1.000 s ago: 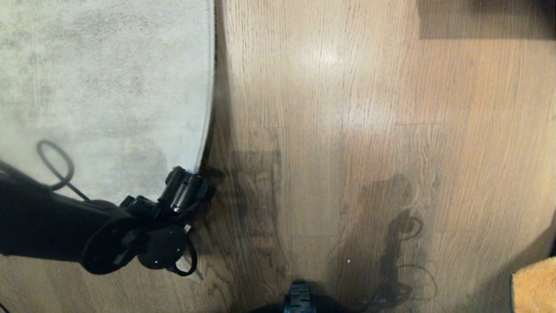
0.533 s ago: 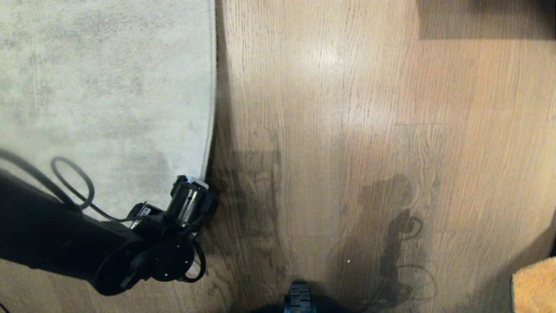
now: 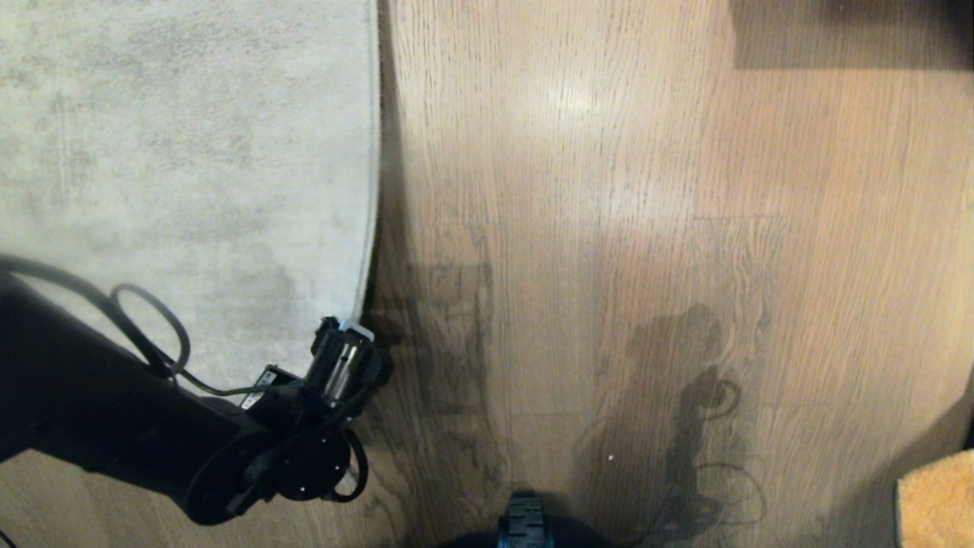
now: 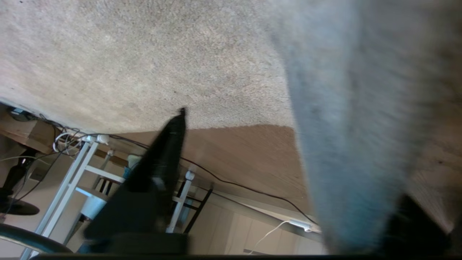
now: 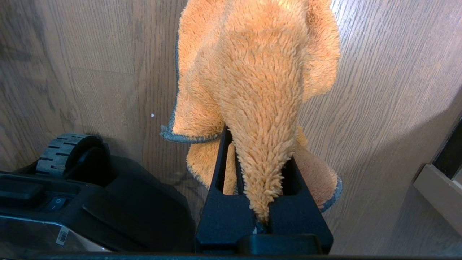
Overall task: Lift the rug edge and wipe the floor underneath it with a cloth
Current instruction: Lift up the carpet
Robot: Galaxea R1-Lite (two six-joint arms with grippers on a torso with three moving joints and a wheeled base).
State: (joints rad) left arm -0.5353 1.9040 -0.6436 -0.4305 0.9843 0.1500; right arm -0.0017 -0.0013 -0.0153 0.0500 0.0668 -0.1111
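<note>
Where rug edge [image 3: 370, 228] ends, floor [image 3: 609, 228], caster [image 3: 523, 521]

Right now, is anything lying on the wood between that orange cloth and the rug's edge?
Nothing visible: the floor between the cloth at the robot's right and the rug edge shows only shadows.

No words, brands or numbers can be read anywhere. One small white barcode sticker [image 5: 62, 236] sits on the robot's glossy black base [image 5: 108, 216] — its bars and print too small to make out
</note>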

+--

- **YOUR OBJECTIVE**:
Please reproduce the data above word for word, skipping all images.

- **ANSWER SECTION**:
1.000 s ago: 
0.533 s ago: 
now: 
now: 
now: 
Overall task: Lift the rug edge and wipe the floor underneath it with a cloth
Current instruction: Lift up the carpet
Robot: Galaxea R1-Lite (two six-joint arms with grippers on a torso with three moving joints and a wheeled base).
State: (joints rad) left arm -0.5353 1.9040 -0.6436 -0.4305 0.9843 0.1500; right arm -0.0017 -0.0013 -0.0153 0.0500 0.0668 -0.1111
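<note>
Where rug edge [image 3: 370, 228] ends, floor [image 3: 609, 228], caster [image 3: 523, 521]

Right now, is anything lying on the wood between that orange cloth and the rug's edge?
Nothing visible: the floor between the cloth at the robot's right and the rug edge shows only shadows.

No words, brands or numbers can be read anywhere. One small white barcode sticker [image 5: 62, 236] sits on the robot's glossy black base [image 5: 108, 216] — its bars and print too small to make out
</note>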

No additional answer is needed here.